WORK REQUIRED: When you write out the listing, keep every word as it stands and drop the pictures.

GIVEN MATERIAL:

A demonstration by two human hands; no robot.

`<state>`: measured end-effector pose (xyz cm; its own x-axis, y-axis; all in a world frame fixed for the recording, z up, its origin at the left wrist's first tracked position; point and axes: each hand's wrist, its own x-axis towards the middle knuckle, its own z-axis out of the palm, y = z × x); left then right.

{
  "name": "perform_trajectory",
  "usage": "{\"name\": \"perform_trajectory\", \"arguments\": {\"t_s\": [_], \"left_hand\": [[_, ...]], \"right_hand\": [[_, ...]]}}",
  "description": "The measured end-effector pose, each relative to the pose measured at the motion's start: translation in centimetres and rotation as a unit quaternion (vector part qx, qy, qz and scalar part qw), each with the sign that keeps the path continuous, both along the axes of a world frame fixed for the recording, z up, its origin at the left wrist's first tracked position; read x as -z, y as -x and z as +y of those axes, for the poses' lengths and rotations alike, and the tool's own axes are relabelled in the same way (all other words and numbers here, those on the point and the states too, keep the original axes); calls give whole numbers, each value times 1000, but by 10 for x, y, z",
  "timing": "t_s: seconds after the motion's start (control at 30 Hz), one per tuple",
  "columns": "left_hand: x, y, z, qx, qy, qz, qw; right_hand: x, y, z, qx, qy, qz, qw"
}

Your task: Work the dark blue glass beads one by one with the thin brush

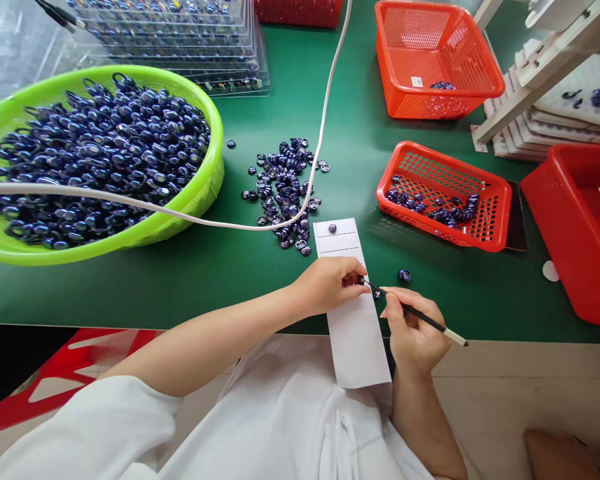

SOLVED PROBLEM:
A demonstration by two human hands; no robot.

`<state>`: measured end-effector pose (xyz cm; its own x-axis, y-axis; all in a world frame fixed for the recording, z up, its origin at the left wrist's first tracked position; point and axes: each hand's wrist, its own x-axis towards the middle knuckle, its own z-axis out of the palm, y = z × x); left then right.

{
  "name": "perform_trajectory",
  "usage": "{\"name\": \"perform_trajectory\", \"arguments\": {\"t_s\": [_], \"left_hand\": [[_, ...]], \"right_hand\": [[_, ...]]}}",
  "description": "The measured end-effector pose, each relative to the pose measured at the motion's start: translation in centimetres and rotation as a unit quaternion (vector part qx, qy, qz and scalar part qw), each with the sign that keeps the path continuous, both along the axes of a world frame fixed for the recording, z up, its origin at the left wrist's first tracked position; read x as -z, y as -x and z as +y of those axes, for the poses' lengths and rotations alike, and the tool's own axes are relabelled in the same way (all other words and numbers here, those on the point and the states too, keep the original axes); calls give whole numbers, each value times 1000, but by 10 for x, y, z",
  "timing": "t_s: seconds after the motion's start (control at 30 Hz), one per tuple",
  "columns": "left_hand: x, y, z, qx, qy, qz, qw; right_hand: x, y, z, qx, qy, qz, qw"
}

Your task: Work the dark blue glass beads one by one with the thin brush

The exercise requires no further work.